[Exercise details]
Give back only the lines in the records below from the one with "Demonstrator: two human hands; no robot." to the one with "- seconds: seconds", both inclusive, word for word.

[Available records]

((

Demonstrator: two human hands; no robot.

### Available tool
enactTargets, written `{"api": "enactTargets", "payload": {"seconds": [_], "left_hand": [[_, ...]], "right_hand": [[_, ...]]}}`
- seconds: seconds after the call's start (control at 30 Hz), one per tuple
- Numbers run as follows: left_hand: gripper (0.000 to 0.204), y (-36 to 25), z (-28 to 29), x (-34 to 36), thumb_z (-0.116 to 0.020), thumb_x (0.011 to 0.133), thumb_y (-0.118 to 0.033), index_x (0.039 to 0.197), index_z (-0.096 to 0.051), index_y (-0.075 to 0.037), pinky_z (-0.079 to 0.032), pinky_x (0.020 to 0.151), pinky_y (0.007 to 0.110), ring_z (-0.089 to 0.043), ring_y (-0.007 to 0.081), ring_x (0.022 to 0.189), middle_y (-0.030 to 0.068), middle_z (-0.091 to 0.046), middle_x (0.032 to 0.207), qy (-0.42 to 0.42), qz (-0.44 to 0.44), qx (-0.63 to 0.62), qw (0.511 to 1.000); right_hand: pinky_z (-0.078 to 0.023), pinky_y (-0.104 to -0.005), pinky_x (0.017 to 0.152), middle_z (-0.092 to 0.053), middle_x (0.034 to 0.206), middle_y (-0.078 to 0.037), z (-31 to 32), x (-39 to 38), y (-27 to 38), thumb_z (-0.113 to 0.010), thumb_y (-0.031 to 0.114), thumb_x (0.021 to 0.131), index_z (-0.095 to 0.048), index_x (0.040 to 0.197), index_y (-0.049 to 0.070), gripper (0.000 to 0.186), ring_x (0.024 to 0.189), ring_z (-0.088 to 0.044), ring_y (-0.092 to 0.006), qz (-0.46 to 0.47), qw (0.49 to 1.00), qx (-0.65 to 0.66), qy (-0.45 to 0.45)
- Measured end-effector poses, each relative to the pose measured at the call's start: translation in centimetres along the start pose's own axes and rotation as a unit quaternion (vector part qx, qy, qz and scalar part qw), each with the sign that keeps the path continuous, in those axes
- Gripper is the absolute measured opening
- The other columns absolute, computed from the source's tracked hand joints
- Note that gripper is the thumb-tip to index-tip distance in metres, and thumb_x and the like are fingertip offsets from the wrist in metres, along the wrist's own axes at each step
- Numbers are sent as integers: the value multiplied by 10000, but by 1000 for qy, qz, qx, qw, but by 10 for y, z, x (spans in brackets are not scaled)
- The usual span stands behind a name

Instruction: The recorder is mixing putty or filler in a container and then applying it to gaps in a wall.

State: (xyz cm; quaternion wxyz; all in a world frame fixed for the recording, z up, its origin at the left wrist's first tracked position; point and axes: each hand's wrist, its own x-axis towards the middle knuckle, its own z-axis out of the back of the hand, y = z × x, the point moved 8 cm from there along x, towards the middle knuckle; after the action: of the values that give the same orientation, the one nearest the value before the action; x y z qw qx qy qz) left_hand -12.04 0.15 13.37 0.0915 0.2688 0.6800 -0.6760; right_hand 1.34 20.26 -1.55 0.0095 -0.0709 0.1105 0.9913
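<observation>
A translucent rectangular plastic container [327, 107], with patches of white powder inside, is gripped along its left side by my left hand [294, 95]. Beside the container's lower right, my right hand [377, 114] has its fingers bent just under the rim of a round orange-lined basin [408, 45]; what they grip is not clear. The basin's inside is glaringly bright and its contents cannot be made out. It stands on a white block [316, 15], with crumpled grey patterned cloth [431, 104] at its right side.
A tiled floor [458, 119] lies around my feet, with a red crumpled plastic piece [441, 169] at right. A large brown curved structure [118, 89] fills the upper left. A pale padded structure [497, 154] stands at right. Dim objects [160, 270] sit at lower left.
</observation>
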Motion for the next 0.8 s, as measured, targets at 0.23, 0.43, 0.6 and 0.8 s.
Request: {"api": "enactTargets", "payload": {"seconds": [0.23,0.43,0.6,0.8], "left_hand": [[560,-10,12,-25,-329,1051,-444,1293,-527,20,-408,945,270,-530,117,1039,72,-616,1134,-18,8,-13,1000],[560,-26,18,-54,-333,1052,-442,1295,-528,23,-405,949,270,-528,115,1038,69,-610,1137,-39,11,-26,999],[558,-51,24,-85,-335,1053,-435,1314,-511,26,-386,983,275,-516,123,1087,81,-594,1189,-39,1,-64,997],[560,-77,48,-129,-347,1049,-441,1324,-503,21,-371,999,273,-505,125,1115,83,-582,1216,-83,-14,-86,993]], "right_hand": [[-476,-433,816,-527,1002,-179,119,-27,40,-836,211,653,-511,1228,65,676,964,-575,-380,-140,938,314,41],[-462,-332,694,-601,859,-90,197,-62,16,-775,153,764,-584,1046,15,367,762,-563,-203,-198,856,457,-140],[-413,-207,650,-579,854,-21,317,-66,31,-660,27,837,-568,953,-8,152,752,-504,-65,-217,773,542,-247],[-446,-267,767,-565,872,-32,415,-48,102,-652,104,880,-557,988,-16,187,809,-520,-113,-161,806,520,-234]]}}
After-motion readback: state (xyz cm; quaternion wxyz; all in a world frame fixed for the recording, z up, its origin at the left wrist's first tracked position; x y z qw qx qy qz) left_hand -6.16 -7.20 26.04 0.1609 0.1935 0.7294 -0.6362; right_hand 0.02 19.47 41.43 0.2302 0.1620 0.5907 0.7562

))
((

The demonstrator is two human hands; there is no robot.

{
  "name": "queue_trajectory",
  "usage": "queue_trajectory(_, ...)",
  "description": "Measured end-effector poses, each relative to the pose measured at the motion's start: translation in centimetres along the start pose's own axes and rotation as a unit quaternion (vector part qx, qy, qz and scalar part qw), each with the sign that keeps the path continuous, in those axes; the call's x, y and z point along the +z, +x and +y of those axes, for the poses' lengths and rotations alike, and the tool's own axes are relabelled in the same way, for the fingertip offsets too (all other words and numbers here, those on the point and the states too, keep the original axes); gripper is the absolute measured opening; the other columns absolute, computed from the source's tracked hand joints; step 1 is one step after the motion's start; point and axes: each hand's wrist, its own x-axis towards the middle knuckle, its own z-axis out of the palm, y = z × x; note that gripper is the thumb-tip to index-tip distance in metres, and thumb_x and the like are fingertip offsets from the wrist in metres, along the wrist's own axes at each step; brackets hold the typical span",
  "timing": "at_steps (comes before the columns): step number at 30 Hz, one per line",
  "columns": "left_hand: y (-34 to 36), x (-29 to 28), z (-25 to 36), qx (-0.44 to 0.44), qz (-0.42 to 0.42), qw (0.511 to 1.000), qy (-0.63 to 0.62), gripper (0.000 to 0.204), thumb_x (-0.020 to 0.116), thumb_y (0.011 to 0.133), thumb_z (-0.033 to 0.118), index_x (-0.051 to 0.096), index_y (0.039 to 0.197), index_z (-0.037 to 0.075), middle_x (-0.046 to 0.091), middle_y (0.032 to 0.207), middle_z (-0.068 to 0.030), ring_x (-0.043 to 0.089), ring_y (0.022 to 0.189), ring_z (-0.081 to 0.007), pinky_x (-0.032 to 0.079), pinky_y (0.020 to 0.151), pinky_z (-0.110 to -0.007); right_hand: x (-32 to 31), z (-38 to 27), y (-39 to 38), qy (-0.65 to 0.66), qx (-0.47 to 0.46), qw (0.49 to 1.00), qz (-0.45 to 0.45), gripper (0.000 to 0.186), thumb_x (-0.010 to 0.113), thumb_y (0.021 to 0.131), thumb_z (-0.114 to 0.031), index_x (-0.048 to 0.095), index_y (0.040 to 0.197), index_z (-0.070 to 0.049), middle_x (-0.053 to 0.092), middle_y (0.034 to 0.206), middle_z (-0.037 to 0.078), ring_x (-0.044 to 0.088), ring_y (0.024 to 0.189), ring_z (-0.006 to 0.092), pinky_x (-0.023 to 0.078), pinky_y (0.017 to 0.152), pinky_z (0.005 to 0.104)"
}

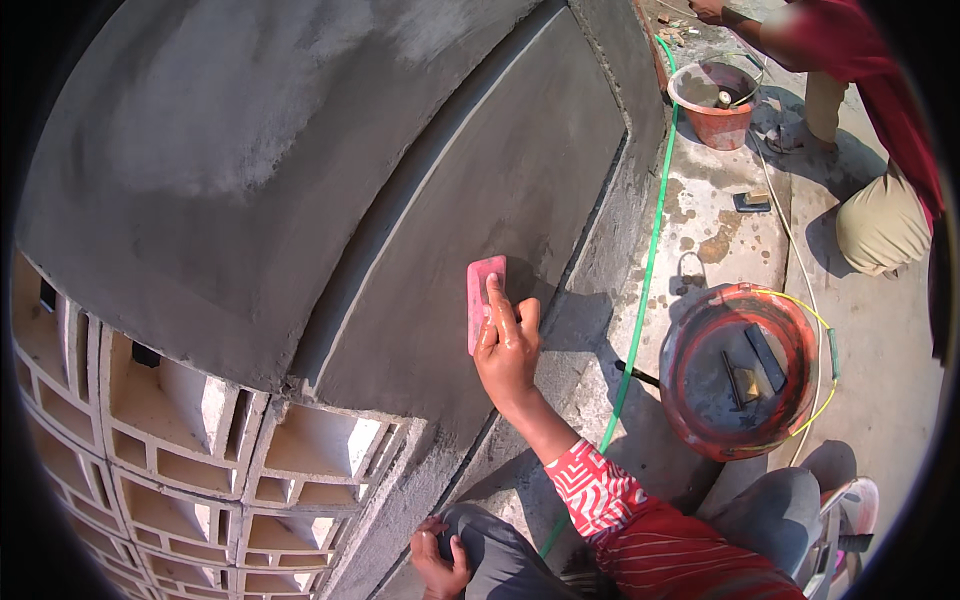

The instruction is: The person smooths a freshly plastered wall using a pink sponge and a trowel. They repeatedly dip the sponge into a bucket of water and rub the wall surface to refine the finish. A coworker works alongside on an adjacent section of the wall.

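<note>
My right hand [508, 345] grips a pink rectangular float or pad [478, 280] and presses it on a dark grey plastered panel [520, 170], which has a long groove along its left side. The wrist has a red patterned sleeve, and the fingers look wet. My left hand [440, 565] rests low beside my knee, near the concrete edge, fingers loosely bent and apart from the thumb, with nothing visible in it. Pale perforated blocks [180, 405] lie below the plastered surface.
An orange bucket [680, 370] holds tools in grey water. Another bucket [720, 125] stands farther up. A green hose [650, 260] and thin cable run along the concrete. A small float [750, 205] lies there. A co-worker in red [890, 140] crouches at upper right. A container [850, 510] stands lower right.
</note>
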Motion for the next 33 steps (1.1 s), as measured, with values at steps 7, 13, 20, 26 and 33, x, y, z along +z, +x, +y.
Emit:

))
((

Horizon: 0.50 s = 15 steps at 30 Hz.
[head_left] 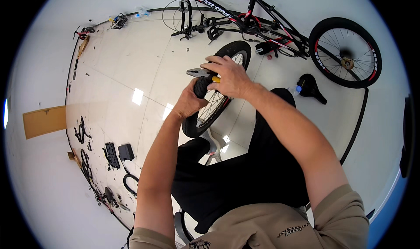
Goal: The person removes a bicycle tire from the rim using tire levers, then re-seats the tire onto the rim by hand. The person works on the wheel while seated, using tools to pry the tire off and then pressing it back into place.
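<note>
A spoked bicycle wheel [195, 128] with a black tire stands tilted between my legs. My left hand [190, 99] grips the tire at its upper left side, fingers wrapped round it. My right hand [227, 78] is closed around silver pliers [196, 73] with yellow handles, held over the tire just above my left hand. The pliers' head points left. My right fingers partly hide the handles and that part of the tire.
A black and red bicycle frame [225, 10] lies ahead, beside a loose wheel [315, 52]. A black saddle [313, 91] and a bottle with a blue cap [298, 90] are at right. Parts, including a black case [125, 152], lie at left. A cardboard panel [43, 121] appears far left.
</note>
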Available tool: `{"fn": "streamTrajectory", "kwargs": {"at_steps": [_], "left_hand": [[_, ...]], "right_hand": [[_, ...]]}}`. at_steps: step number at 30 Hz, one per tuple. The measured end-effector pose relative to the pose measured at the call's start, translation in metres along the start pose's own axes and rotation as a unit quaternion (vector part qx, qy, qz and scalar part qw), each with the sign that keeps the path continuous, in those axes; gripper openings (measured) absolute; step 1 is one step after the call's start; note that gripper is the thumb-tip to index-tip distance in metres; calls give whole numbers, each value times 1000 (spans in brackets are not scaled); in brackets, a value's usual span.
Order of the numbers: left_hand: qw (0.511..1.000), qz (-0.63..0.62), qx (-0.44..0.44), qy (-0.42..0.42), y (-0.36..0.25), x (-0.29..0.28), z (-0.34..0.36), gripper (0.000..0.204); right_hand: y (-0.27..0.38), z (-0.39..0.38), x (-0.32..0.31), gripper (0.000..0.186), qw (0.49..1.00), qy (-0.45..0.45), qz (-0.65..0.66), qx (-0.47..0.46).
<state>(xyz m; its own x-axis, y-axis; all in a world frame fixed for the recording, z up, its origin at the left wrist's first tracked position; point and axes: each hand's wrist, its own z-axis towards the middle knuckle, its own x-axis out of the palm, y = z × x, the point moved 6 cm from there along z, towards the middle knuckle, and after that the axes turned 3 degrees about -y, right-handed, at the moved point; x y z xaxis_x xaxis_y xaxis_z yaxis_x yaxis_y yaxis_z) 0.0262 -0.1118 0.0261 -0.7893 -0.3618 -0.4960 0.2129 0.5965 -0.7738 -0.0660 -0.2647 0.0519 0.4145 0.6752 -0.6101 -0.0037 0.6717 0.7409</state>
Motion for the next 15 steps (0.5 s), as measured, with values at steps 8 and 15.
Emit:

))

[Solved problem]
Demonstrator: two human hands; no robot.

### Available tool
enactTargets, written `{"api": "enactTargets", "payload": {"seconds": [_], "left_hand": [[_, ...]], "right_hand": [[_, ...]]}}`
- seconds: seconds after the call's start (control at 30 Hz), one per tuple

The output above is the complete answer.